§ Assigned task:
Go through the listing below from its first line and repeat each line exactly, ending at the line containing "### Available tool" and including it.

── Source data ──

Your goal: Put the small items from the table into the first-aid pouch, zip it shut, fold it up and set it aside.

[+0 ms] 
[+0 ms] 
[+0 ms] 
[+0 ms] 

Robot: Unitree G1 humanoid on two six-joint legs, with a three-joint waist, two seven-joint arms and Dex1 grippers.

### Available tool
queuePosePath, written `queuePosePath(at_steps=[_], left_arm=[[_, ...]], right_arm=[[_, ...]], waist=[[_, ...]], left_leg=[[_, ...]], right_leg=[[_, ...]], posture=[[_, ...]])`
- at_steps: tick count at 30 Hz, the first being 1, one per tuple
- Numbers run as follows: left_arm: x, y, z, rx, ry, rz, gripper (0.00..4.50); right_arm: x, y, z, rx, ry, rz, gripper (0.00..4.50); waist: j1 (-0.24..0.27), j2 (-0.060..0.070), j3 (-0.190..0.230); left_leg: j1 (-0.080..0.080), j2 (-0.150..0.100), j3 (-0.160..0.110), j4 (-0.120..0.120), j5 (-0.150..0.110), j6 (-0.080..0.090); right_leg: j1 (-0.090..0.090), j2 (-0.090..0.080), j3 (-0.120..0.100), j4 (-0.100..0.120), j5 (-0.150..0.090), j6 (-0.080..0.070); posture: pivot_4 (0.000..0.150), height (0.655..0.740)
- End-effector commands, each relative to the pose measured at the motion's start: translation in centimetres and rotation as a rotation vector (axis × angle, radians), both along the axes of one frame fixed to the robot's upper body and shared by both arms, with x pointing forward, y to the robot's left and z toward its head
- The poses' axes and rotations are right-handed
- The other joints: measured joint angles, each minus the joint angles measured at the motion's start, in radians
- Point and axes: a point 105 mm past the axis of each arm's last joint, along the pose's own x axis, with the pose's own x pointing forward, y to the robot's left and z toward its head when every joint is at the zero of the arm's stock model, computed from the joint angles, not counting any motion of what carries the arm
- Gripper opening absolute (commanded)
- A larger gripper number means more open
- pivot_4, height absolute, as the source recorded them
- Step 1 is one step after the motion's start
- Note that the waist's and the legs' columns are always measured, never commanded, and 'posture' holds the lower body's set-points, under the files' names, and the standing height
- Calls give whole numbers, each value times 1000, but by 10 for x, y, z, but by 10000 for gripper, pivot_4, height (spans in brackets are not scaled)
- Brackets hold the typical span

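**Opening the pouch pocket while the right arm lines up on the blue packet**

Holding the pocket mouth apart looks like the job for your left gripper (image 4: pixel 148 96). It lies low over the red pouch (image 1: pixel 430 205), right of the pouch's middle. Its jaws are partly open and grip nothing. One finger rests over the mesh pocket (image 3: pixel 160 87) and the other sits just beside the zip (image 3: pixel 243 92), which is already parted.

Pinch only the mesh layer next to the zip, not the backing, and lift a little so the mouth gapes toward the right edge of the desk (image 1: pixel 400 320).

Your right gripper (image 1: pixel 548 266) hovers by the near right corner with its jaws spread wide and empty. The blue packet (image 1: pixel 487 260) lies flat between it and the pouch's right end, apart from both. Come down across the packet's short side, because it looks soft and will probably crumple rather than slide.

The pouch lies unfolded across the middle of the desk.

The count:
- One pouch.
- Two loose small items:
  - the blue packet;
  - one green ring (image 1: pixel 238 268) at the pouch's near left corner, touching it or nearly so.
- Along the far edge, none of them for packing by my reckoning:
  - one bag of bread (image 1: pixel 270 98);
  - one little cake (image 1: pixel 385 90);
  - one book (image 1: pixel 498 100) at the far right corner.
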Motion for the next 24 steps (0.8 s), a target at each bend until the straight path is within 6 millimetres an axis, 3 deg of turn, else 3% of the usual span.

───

§ Task result:
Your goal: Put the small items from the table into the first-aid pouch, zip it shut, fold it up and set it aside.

[+0 ms] 
[+0 ms] 
[+0 ms] 
[+0 ms] 

Robot: Unitree G1 humanoid on two six-joint legs, with a three-joint waist, two seven-joint arms and Dex1 grippers.

### Available tool

The answer is finished.